Alumni STAN (Sekolah Tinggi Akuntansi Negara) ini mengatakan, untuk mengkurasi sampai lolos dalam penyaringan kompetisi, para juri juga melihat kriterium model bisnisnya.
"Jadi ada di antara para peserta yang cara pemasaran produknya, sudah menggunakan sistem aplikasi. Ini yang membedakan seleksi DSC ke-9 tahun ini dengan tahun-tahun sebelumnya," ujar dia
Helmy mengatakan, perbedaan model bisnis sebagai dampak terjadinya disrupsi di bidang ekonomi, turut jadi pertimbangan juri.
"Ada pengembangan pariwisata secara hybrid, sehingga pemesanan dilakukan melalui sistem aplikasi. Ada juga pengembangan jasa usaha bengkel yang peminatnya juga harus mengunduh sistem aplikasinya. Itu sebabnya kemasan sektor atau bidang usaha, perlu ikut menyesuaikan," lanjut Helmy.
Juri lain DSC, Antarina S.F. Amir, selaku License Holder, Founder dan Deputy CEO Sekolah HighScope Indonesia mengatakan peserta seharusnya melihat peluang bisnis apa yang saat ini sedang diminati pasar.
DSC 2018 memperebutkan total modal usaha Rp2 miliar. Kompetisi wirausaha Diplomat Success Challenge (DSC) masih membuka pendaftaran secara daring melalui www.wismilak-diplomat.com bagi anak muda Indonesia yang memiliki ide bisnis kreatif, hingga 1 Oktober 2018 pukul 23.59 WIB.

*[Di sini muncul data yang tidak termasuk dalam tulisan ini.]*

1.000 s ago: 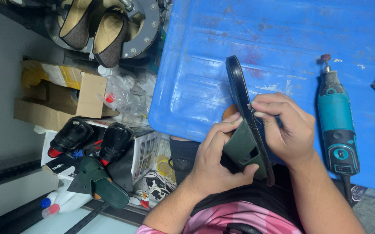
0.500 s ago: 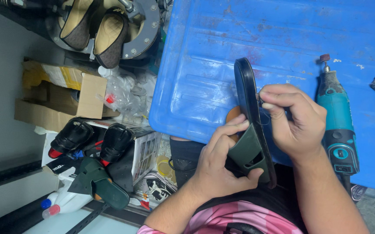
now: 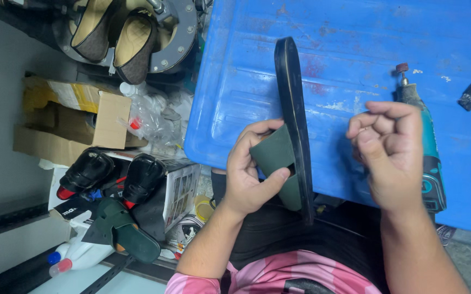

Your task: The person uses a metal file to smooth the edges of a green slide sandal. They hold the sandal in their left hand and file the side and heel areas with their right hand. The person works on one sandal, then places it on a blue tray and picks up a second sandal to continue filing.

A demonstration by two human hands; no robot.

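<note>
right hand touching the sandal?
Apart. Head view shows blue table between the right hand and the sandal; only the left hand grips its green strap.

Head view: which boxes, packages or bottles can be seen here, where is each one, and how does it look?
Cardboard box: on the floor, far left; brown, open flaps, yellow patch.
Printed box: left of the left hand; white, small dark pictures on its side, black shoes upon it.
Plastic bottles: bottom left; white, one blue cap, one red.
Clear bags: beside the cardboard box; crumpled.
</note>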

Saat ini, telah banyak proposal usaha yang masuk di kompetisi ini. Perbedaan model bisnis dan inovasi, menjadi pembeda kepesertaan kompetisi DSC setiap tahun penyelenggaraannya. Tahun ini berdasarkan statistik, lima bidang industri atau sektor usaha yang paling banyak peminatnya didominasi oleh sektor kuliner, perdagangan, industri kreatif, teknologi digital, dan industri agro.